» Exercise
From the entries underneath, give the number of lines holding the word "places", without any other words.

» Dataset
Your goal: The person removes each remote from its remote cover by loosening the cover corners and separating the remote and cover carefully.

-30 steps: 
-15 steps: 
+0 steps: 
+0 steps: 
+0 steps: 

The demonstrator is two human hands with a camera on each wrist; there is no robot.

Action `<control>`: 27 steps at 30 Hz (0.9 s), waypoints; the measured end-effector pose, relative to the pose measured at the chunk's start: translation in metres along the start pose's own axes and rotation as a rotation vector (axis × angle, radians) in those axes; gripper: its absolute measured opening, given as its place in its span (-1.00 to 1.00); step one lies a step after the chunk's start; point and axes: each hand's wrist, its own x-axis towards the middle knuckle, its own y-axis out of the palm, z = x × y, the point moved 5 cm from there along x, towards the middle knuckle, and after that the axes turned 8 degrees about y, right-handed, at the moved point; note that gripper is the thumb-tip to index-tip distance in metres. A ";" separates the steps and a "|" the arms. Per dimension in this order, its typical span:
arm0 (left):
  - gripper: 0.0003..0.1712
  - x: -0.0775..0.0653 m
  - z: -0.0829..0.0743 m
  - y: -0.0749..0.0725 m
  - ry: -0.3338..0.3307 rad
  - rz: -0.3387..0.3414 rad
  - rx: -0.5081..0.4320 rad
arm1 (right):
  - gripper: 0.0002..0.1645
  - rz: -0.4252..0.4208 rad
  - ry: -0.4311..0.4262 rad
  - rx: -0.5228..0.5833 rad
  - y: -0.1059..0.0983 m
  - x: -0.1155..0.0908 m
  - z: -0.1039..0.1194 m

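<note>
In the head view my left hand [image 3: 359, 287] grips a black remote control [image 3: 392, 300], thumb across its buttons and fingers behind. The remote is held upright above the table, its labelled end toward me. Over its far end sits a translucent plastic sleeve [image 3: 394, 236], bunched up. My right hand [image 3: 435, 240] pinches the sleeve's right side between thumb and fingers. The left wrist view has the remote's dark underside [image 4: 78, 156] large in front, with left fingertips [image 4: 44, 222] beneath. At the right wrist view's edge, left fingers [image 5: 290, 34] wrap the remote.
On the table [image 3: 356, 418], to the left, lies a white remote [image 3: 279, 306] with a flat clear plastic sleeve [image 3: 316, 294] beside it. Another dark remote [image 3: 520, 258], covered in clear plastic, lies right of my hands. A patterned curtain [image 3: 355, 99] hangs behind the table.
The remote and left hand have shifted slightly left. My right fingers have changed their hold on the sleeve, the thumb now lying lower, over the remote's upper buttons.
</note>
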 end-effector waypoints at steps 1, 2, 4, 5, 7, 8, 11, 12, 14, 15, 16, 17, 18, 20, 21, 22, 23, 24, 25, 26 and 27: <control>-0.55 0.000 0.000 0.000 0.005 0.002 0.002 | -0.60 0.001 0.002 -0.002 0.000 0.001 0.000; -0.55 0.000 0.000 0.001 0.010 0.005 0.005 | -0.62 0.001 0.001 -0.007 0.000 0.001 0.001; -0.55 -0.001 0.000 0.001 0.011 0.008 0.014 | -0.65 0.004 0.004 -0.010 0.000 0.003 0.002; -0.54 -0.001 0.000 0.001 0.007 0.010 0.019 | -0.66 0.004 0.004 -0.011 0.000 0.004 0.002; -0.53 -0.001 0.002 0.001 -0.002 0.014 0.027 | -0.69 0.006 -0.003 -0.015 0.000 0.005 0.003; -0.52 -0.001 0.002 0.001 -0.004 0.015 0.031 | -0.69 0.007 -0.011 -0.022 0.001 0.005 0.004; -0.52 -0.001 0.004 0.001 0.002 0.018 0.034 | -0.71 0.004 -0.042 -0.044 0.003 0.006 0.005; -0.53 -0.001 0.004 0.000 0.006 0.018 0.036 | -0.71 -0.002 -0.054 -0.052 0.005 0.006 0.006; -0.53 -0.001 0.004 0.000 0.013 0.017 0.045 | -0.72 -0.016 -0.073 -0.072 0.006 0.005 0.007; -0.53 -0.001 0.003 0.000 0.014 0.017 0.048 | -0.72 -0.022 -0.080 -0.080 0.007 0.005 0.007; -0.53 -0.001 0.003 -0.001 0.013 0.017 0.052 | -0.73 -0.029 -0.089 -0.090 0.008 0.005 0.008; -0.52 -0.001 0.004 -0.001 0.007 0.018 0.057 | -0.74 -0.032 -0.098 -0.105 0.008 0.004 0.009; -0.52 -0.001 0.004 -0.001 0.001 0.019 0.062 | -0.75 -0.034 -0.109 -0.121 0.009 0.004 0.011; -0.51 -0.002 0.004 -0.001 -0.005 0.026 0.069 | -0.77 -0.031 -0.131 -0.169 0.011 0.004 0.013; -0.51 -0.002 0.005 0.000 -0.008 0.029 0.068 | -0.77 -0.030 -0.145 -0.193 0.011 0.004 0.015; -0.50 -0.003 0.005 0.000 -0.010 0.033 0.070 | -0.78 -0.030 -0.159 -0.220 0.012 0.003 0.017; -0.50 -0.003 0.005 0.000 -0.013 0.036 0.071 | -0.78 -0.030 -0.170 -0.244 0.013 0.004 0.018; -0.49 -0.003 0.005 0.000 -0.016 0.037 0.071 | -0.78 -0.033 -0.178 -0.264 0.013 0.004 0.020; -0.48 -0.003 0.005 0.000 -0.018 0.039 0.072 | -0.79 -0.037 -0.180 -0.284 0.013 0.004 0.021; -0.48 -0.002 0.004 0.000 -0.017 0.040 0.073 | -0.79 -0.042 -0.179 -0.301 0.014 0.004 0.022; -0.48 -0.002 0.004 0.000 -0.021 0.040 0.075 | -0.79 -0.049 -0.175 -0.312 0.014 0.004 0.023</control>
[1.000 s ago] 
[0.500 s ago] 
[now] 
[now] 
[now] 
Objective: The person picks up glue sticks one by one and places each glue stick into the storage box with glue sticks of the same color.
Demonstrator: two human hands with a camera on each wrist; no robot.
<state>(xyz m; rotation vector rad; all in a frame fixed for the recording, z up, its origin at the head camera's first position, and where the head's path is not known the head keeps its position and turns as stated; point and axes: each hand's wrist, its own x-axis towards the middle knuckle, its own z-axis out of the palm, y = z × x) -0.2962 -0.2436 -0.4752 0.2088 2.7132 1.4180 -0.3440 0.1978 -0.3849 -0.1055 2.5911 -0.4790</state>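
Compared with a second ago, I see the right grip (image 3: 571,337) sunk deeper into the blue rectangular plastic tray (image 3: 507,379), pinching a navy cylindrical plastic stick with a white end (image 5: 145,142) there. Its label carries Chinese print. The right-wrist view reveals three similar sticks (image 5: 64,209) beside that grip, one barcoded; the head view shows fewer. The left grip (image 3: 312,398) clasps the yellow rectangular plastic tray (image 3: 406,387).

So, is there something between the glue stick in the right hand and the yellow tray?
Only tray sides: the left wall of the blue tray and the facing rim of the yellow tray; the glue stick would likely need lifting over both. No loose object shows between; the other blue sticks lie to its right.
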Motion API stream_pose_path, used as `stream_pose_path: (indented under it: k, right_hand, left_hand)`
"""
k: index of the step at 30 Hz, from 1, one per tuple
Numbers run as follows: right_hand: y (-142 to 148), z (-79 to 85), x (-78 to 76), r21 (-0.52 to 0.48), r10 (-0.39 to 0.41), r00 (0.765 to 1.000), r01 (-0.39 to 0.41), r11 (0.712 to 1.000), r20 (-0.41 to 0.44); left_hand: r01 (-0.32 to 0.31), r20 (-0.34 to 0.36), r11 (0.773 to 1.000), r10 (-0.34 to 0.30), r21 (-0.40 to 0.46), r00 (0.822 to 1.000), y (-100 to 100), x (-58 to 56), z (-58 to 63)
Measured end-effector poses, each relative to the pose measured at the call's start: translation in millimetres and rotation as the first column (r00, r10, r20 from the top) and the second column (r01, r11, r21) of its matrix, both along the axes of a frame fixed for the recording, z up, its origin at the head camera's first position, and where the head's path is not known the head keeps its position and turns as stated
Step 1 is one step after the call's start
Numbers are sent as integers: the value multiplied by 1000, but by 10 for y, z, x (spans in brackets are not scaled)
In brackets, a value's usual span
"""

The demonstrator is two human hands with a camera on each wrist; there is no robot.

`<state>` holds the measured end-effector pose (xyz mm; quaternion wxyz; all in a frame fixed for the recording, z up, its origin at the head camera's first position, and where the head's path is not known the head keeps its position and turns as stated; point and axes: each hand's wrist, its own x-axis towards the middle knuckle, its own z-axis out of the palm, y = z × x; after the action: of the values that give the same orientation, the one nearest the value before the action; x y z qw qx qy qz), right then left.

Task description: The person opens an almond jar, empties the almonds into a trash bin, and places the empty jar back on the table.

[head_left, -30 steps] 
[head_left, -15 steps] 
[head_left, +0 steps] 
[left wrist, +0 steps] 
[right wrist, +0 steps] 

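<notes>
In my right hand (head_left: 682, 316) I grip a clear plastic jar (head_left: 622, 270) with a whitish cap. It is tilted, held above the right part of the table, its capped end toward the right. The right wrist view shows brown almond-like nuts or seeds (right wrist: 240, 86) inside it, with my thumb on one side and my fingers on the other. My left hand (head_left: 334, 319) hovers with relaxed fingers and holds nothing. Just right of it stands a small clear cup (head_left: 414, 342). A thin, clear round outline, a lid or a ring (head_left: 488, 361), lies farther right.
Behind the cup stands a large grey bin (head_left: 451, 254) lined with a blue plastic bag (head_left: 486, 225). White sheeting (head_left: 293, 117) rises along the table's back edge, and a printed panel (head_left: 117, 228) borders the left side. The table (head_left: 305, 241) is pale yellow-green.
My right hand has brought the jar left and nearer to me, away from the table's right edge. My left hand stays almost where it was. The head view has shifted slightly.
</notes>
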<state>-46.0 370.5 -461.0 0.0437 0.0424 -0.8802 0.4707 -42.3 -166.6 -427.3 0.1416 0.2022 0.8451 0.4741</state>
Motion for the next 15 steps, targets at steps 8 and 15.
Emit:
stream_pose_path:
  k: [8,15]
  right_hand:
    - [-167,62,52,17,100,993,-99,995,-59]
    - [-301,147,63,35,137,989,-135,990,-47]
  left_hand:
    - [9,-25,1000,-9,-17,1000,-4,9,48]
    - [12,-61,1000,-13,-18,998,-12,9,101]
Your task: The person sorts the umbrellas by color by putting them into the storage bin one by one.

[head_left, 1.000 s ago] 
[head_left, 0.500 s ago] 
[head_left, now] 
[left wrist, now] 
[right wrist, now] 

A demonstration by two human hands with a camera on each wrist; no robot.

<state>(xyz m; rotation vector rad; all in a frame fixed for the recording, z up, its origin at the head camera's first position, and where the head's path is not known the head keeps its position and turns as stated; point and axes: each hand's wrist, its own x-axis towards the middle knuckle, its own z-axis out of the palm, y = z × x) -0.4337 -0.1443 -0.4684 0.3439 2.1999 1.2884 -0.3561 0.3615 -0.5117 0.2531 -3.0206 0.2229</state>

» Result
2